Return of the Mount Hua Sect Bölüm 230 - Kim havuzunda bir ejderha besler! (5)

"Ahhhhhhhhh!"

Kaaaaaaaaaa!

Mürekkep pullu Kan Pitonu ve Chung Myung birbirlerine doğru koştular. İkisinin de muazzam hızı suyu iki yana ayırıyordu.

"Su üzerinde mi uçuyor?"

"Suyun üzerinde koşuyor! Suyun üzerinde koşuyor!"

Su üzerinde uçmak!

Bu, normal teknikleri aşan hafif bir ayak çalışması yöntemiydi. Ayak tekniklerinin en yüksek zirvelerinden biriydi ve kullanıcının su üzerinde koşmasını sağlıyordu.

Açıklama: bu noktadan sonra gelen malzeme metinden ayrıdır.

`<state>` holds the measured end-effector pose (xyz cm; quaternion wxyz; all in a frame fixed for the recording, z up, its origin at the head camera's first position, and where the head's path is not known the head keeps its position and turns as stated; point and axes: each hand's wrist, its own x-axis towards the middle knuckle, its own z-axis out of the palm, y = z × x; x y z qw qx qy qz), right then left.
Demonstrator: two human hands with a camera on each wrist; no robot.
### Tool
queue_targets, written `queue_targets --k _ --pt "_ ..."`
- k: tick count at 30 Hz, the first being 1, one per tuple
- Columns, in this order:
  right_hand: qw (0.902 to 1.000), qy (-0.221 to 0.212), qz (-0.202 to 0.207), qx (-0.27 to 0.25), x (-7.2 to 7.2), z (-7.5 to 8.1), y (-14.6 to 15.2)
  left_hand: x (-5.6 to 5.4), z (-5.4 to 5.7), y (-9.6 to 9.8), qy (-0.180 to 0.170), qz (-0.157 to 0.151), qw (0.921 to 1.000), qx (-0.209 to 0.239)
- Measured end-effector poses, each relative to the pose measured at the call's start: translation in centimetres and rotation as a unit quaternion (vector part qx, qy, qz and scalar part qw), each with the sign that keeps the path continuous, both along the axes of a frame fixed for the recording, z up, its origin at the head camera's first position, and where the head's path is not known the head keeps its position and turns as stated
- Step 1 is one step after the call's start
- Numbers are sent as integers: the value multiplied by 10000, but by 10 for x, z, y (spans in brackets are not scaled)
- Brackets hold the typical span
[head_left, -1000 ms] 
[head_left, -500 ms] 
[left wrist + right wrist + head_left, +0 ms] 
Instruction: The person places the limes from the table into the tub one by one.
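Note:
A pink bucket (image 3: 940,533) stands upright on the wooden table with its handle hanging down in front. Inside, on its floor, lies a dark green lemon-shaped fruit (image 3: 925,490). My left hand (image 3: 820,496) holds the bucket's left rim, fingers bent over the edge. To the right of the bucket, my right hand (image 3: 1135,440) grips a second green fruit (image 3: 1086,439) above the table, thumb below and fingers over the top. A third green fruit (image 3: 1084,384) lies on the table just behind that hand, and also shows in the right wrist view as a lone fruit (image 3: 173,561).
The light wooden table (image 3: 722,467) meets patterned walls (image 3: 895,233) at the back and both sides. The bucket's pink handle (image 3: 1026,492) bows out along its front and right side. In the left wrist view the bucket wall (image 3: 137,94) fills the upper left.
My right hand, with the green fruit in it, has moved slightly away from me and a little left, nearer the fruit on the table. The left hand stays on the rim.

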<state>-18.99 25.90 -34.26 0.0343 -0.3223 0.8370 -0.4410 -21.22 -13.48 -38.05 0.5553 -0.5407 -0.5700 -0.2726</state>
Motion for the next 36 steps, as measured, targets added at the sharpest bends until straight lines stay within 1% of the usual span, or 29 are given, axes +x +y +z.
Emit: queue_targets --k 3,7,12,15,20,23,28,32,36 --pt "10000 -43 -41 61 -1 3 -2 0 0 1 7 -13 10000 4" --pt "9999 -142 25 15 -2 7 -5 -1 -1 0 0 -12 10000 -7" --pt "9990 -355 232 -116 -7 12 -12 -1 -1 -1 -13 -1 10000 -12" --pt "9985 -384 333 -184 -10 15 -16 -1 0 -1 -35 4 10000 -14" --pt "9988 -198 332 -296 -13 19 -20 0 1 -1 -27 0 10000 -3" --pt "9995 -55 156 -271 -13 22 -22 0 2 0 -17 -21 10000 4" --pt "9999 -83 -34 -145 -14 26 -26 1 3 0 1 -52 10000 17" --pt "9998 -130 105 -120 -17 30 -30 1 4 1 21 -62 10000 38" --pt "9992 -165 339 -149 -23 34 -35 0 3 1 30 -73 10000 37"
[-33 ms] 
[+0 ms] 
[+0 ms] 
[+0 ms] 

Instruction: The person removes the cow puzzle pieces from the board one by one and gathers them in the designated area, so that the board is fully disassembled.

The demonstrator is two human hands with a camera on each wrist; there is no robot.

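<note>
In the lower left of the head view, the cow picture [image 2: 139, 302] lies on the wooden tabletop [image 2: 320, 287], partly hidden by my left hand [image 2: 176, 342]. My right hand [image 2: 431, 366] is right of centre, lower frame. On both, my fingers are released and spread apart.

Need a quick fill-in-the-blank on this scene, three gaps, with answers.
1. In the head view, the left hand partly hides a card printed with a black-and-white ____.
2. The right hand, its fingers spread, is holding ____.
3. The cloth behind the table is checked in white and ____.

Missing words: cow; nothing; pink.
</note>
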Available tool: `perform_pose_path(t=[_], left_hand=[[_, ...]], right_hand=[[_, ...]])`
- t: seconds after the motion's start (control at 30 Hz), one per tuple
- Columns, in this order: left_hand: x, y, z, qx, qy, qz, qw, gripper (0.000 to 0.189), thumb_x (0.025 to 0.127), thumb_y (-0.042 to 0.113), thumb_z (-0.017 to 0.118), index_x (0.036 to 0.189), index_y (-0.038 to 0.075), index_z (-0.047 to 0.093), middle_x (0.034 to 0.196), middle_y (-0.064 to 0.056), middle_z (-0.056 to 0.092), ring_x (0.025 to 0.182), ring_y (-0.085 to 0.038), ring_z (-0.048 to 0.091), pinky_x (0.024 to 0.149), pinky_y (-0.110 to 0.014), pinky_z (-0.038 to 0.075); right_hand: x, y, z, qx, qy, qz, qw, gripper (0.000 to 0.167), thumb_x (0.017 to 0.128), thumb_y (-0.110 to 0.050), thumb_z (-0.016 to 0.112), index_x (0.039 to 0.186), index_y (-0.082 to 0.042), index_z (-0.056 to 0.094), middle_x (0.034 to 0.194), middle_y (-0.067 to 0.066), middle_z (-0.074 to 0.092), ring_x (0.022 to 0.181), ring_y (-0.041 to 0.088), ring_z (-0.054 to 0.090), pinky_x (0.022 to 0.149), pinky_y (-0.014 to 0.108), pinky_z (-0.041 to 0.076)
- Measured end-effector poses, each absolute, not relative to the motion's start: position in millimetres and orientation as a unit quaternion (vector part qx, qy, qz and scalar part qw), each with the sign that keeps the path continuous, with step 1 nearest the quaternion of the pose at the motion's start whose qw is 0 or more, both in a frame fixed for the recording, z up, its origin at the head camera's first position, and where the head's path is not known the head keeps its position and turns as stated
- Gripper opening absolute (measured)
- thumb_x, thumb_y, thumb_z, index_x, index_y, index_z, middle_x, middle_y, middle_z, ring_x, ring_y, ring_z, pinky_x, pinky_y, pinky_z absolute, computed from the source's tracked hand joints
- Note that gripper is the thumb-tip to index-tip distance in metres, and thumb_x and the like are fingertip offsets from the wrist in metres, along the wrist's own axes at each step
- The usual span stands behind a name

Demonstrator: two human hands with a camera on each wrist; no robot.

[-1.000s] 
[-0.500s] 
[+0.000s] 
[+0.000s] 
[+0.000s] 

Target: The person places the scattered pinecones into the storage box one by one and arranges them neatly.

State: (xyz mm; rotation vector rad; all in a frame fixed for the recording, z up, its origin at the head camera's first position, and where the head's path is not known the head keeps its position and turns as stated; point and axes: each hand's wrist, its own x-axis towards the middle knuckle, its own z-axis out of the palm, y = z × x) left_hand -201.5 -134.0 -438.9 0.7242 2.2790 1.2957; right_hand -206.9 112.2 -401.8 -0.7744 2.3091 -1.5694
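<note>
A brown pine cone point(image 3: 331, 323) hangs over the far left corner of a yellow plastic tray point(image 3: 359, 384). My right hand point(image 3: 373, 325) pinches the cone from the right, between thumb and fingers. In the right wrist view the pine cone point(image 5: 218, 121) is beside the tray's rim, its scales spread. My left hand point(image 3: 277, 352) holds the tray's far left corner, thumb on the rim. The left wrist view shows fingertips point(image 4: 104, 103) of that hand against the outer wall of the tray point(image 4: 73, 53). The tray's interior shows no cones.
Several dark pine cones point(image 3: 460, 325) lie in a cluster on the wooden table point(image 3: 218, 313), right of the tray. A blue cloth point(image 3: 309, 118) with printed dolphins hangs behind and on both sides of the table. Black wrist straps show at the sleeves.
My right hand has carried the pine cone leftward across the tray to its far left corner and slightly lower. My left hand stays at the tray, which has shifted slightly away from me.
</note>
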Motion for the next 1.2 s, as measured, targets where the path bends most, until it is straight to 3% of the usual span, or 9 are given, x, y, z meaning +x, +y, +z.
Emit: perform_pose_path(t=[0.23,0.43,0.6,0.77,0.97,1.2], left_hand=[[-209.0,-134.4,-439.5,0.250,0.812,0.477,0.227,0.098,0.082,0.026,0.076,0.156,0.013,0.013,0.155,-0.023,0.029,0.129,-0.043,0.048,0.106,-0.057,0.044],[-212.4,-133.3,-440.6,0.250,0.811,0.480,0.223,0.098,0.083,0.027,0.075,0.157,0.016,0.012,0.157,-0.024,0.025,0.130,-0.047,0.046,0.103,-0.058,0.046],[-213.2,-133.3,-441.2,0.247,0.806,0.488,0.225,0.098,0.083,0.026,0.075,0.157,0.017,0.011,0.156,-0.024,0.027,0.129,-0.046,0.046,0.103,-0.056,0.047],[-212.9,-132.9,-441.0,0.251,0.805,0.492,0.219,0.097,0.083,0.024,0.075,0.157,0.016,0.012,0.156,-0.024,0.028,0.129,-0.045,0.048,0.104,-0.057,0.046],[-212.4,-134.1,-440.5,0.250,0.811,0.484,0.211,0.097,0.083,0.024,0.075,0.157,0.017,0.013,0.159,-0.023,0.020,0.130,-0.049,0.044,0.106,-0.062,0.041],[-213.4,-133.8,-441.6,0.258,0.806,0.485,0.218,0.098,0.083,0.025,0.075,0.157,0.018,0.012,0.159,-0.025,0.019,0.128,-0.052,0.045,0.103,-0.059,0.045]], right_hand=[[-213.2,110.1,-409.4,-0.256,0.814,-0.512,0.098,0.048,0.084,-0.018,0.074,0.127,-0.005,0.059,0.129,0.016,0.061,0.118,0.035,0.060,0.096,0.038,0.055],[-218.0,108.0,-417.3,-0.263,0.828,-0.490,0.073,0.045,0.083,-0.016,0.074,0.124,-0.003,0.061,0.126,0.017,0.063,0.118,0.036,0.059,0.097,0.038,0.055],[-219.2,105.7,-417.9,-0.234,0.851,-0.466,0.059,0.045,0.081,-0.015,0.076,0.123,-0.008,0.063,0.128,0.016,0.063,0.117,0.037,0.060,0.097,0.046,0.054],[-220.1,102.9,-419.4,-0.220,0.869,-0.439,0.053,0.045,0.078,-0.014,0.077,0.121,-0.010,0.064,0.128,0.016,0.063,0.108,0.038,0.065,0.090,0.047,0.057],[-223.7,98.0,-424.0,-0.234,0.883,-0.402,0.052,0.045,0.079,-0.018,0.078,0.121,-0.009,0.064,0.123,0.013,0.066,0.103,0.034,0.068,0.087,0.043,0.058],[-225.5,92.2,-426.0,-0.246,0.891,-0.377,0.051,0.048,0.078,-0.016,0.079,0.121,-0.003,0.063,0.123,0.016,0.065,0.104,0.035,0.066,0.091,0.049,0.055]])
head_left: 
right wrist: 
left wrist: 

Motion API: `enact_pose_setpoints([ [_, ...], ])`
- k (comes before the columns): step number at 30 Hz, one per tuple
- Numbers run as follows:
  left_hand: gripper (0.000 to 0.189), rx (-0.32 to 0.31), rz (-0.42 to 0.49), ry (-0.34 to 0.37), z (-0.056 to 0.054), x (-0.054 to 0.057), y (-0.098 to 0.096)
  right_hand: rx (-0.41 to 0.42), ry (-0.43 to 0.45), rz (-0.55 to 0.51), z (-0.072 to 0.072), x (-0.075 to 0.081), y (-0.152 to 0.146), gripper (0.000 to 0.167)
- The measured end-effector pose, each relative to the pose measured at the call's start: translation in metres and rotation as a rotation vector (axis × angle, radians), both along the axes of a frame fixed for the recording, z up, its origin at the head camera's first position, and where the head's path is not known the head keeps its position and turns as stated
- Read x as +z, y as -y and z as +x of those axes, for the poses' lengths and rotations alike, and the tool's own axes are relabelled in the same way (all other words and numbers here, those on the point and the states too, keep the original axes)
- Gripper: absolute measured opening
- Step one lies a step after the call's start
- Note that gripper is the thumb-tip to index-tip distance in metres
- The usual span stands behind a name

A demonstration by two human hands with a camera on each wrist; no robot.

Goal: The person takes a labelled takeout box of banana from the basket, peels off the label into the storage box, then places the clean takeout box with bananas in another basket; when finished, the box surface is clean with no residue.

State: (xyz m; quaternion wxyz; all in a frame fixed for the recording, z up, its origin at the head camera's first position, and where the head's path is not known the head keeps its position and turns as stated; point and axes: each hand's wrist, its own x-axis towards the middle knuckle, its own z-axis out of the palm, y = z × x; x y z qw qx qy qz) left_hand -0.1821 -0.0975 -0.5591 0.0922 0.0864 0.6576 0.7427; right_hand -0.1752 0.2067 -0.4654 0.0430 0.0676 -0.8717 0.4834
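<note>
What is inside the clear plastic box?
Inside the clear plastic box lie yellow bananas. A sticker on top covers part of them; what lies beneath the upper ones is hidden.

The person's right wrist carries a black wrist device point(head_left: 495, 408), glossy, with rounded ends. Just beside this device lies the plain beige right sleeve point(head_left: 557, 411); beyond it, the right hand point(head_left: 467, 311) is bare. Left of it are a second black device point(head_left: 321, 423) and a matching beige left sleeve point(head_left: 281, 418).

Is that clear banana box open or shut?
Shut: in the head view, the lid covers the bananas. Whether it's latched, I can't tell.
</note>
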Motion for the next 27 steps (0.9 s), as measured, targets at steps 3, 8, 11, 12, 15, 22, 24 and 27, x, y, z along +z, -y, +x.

Bunu gerçekte kullanabilmek, batmadan suyu itmeyi kolaylaştırmak için muazzam bir güç gerektiriyordu. Bu nedenle, bir dövüş sanatçısı usta olmadığı sürece böyle bir tekniğe kalkışmazdı bile.

Fakat Chung Myung bunu çok doğal bir şekilde kullanıyordu!

Hua Dağı'nın öğrencileri yumruklarını sıktı.

"Bu mümkün olabilir mi?

Baek Cheon'un da yüzünde sert bir ifade vardı. Chung Myung yılanı bir kez yakalamayı başaramamıştı.

"Kılıcı yok, o halde dövüşmenin ne anlamı var?"

Bu dövüş, savaşçılar arasındaki normal bir savaştan farklıydı.

Savaşçılar arasındaki bir mücadele kimin daha iyi kılıç kullandığına bağlı değildi. Bir kılıç ustasına karşı güçlü bir teknik kullanırken, tekniğin gücü önemliydi. Nihayetinde, daha iyi tekniğe sahip olan galip gelirdi. Ancak fark yaratan tek şey bu değildi. Hızlı bir kılıç kullanan bir kılıç ustası, güçlü bir kılıç kullanan bir kılıç ustasının tekniklerindeki boşluğu hedefleyebilirdi.

Ama burada durum tamamen farklıydı.

Bu yılanın pulları kılıç ustalığını anlamsız kılıyordu. Chung Myung'un kullandığı kılıç görkemli ve çevik olsa bile, yılanın pulları onu engelleyebiliyorsa anlamsızdı. Bu yüzden savaşı kazanmanın anahtarı, kılıcın bu pulları delip delemeyeceğini bilmekti.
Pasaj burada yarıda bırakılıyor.